Business of Publishing: How to Write a P&L statement
This is the ninth post in our ongoing Business of Publishing series by Joe Biel, the author of A People’s Guide to Publishing. This edition tackles an important but more advanced question, “how much can I afford to spend on the book that I am publishing?”
While, on the surface, any answer to a question like this seems to be built from a steady diet of bullshit, books are remarkably consistent. Unlike cookies or soft drinks, most books are not branded. A book from a major house sits next to your book and others from indie presses. If you’ve successfully developed your book, you are providing each reader with enough information to make a choice based on their own experiences, observations, and tastes.
Let’s begin! For those following along at home, I’ve created this spreadsheet that you can download or duplicate and edit. And as you’ll see, there are fairly predictable formulas for everything.
The upper left hand corner begins with the title, author, and book’s release season. Lines 5 and 6 include retail prices for each format. If you’re doing a hardcover, you’d include that as well. Lines 9 and 10 list the author’s royalty by format as well as any advance payment that they receive. Traditionally this advance is your projected first two years of royalties paid in advance.
Line 13 is income from selling film or translation rights or foreign territory rights but it’s best not to plan for this in advance since even commitments can fall apart as the licensee changes their plans.
Beginning in column D, lines 4-5 predict what will likely be the sales in bookstores as well as returns and revenues. These numbers are based on your comparable titles and their selling habits. It’s best to be conservative here so that your expectations are reasonable and you aren’t shocked when you see your actual sales and returns.
Lines 7-8 predict similar sales in the direct market, which would include sales at your own events, via your own website, to non-trade stores that buy non-returnable, and books sold to the author. Again, these numbers should be conservative and based on figures in reality that you are seeing elsewhere.

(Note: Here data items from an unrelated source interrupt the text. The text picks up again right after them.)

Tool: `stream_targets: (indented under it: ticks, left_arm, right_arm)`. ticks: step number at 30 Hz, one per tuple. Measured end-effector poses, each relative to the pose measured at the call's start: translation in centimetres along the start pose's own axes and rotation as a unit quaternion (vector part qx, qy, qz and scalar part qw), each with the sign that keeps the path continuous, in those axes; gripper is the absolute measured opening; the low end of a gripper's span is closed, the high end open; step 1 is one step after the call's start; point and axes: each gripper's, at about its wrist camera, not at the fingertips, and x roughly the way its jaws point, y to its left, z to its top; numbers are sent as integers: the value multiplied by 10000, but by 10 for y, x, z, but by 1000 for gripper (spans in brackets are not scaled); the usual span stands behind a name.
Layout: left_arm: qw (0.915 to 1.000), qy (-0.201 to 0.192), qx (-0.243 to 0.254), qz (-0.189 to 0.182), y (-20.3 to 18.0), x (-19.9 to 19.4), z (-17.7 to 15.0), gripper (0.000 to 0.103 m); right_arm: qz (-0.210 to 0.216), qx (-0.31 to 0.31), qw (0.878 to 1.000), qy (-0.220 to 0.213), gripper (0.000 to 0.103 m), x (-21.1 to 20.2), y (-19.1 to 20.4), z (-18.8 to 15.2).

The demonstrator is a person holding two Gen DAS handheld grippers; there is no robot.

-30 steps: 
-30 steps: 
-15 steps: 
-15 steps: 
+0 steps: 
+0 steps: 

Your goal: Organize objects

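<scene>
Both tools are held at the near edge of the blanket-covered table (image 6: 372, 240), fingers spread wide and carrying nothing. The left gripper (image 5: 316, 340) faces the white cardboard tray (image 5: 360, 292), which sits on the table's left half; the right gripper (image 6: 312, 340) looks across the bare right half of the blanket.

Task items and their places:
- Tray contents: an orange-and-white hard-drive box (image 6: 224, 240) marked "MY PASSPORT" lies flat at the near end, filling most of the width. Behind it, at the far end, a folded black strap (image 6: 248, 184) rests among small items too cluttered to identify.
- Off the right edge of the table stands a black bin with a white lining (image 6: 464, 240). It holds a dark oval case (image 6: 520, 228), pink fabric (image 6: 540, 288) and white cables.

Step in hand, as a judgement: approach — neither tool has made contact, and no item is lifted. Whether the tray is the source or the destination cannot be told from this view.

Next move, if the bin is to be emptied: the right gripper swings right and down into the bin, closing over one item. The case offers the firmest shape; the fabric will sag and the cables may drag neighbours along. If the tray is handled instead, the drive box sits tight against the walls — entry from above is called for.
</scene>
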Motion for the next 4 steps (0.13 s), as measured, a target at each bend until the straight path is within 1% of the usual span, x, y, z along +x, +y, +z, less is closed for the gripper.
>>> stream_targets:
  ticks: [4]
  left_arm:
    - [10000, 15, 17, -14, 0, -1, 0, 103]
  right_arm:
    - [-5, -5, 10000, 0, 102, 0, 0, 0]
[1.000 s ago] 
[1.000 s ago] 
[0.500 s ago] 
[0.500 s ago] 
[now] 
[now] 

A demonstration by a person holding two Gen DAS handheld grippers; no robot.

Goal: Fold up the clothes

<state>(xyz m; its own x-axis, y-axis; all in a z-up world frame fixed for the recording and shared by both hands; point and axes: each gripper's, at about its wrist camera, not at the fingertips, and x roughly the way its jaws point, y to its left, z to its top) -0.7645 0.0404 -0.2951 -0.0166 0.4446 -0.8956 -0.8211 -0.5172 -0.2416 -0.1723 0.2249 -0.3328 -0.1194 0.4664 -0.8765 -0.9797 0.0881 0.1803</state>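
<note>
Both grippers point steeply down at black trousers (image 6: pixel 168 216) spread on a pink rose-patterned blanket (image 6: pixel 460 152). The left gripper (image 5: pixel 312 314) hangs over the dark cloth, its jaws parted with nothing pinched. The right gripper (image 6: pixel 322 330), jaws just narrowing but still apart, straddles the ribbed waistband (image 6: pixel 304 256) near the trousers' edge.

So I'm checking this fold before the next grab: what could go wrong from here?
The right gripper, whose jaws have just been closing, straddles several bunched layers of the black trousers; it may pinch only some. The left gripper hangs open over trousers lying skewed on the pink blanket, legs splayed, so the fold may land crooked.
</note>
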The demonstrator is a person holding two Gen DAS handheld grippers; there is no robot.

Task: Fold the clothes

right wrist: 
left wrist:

Scooting over to column I, we’re looking at the publisher’s expenses for putting the book together from editorial to production to licensing to eBook conversion to paper, printing, and binding costs. Fiddle with these numbers to see what you can afford for a project before committing with an author.
Next, back on column D and lines 12-16, we’re looking at sales minus returns minus development costs minus author royalties. This will tell you what your gross profit is.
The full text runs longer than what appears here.